Skip to content

What is a Benchmark?

A scientific benchmark is validation of scientific performance of software, ideally in an automated and continuous manner

Datasets vs. protocols:

  • Benchmarks can be a dataset, i.e. a benchmark set which is a defined, curated input to test a method
  • Benchmarks can also be a protocol, i.e. a benchmarking protocol which is a defined and optimized protocol by which different datasets can be tested for variety, coverage, and “quality” by whatever defined metric

Types of benchmarks

  • Performance benchmarks to gauge speed, efficiency, memory usage
  • Scientific benchmarks to gauge scientific accuracy of a method
  • Usability benchmarks to ensure software is easy to install, use, and well documented
  • Portability benchmarks to gauge portability across different hardware platforms

Considerations: Think about: what aspect do you want to improve about your software?

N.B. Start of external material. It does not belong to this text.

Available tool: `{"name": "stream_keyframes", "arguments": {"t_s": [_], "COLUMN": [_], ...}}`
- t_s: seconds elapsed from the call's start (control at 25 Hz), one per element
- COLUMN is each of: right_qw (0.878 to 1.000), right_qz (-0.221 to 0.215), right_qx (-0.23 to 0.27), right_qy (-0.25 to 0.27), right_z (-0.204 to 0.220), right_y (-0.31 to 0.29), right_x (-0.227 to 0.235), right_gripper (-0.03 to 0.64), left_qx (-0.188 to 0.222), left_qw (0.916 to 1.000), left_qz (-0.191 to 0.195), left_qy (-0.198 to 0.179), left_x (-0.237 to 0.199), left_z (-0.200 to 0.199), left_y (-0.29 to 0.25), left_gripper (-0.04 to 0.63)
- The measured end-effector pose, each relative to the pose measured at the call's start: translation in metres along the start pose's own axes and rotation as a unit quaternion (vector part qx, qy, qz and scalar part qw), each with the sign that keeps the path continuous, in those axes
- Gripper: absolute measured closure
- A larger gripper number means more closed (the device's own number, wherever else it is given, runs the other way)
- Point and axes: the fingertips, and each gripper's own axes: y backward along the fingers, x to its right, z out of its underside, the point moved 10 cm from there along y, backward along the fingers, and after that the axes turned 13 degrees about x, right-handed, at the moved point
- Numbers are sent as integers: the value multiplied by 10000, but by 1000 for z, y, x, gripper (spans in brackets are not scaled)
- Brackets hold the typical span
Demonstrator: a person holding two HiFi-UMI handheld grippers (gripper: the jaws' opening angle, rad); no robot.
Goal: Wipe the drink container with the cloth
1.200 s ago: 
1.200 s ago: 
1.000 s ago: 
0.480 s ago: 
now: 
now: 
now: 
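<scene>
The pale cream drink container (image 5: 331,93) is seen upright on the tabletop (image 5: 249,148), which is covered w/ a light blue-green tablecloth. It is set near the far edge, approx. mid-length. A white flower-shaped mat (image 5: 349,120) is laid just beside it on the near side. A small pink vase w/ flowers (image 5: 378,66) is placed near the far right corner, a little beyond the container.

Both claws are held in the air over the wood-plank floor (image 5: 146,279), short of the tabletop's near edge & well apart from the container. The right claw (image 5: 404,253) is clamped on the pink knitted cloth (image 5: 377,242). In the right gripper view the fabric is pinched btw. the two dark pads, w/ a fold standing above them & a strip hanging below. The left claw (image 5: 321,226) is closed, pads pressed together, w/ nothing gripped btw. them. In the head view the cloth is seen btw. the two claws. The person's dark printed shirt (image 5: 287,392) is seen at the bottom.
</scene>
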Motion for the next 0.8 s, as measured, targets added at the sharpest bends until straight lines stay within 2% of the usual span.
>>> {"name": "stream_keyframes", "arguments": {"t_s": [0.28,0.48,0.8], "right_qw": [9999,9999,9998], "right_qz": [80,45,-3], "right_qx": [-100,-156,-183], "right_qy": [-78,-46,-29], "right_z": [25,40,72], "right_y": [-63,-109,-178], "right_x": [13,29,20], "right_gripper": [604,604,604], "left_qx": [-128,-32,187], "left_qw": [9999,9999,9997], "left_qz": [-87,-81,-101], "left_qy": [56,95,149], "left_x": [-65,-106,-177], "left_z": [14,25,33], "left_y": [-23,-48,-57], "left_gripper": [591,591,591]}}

Also think about what the bottleneck is.

Public and private benchmarks

  • Public benchmarks are benchmarks that are publicly available.
    • Requirements: They need to be publicly accessible (no paywall), well documented, have an easy-to-understand user interface, accessible in a widely used format, accessible using widely used software
  • Private benchmarks
    • Requirements: The requirements depend on the stakeholders and constituents.
    • Example: Different companies or partners might have different requirements for what they allow to be publicly accessible vs. closed source.